**Your instructions**
Each line from the material with the word "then" in it must be copied.

**Given information**
----------------
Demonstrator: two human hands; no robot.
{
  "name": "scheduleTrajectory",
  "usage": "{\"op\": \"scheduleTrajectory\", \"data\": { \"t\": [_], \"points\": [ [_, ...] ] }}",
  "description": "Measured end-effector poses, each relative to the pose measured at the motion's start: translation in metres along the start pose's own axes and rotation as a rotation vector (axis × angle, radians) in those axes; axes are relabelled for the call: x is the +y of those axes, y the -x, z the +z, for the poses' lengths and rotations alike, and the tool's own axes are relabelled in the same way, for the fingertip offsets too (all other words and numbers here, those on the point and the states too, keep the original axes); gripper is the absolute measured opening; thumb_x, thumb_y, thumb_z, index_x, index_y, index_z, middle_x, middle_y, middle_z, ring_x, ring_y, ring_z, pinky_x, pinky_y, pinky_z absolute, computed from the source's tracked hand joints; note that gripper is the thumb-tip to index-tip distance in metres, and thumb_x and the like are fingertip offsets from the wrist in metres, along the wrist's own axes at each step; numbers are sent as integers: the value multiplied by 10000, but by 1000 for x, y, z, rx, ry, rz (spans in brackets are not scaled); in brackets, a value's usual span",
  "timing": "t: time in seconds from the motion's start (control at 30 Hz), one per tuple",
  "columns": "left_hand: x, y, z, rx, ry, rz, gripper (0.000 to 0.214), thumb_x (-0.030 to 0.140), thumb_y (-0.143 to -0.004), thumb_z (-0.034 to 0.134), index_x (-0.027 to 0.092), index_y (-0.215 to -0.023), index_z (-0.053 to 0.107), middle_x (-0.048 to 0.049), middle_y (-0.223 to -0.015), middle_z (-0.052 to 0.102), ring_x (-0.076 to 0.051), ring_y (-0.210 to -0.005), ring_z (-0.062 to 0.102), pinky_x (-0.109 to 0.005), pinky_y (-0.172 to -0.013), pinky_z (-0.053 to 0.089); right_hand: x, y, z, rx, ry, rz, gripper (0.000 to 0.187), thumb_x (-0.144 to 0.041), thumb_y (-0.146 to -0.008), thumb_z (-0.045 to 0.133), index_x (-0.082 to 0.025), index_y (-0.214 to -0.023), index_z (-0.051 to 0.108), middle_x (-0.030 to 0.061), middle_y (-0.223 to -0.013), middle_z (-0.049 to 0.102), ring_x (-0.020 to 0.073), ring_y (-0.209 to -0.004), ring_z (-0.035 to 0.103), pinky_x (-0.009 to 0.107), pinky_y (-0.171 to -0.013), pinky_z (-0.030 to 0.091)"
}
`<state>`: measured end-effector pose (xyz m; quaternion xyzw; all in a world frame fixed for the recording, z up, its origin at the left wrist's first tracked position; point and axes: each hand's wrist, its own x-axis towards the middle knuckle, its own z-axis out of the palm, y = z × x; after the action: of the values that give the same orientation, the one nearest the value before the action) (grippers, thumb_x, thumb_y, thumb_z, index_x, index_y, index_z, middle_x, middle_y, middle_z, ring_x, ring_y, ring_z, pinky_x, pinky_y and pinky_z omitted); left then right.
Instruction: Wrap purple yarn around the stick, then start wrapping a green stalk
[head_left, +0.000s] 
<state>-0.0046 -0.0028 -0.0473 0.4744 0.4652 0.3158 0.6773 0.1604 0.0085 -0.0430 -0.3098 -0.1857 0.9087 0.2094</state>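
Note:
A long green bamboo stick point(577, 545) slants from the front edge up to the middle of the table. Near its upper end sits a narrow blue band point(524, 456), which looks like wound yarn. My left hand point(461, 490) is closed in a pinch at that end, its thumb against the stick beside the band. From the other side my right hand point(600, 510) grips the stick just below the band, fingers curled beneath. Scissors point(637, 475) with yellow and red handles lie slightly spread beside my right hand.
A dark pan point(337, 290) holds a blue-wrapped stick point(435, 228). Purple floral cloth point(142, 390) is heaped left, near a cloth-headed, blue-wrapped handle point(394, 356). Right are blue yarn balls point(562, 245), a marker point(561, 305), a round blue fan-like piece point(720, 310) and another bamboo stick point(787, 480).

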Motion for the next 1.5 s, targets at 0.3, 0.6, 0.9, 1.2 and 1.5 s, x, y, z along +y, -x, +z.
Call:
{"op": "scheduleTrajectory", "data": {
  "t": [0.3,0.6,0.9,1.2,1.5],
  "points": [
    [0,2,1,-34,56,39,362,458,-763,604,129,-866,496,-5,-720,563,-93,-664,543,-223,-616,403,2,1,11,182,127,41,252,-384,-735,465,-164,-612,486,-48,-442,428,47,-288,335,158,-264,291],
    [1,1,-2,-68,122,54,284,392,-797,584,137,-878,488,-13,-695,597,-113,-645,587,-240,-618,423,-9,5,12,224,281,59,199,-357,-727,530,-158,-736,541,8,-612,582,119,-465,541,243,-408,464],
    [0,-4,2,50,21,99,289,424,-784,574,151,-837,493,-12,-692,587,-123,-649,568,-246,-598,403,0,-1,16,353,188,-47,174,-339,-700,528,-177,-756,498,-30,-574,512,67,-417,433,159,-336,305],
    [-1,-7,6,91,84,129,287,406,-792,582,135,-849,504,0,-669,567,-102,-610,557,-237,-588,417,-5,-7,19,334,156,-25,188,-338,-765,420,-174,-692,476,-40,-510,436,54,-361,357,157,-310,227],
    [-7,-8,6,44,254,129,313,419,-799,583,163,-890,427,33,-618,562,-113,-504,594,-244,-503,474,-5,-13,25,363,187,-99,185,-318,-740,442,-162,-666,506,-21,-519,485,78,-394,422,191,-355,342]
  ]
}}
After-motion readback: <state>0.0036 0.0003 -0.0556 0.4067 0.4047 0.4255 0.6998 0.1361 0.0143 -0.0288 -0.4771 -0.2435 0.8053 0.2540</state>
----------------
**Solution for this task**
`<state>`: measured end-effector pose (xyz m; quaternion xyzw; all in a world frame fixed for the recording, z up, its origin at the left wrist's first tracked position; point and axes: each hand's wrist, its own x-axis towards the middle knuckle, its own z-axis out of the palm, y = z × x; after the action: of the values that give the same orientation, the one nearest the value before the action) (grippers, thumb_x, thumb_y, thumb_z, index_x, index_y, index_z, middle_x, middle_y, middle_z, ring_x, ring_y, ring_z, pinky_x, pinky_y and pinky_z omitted); left then right.
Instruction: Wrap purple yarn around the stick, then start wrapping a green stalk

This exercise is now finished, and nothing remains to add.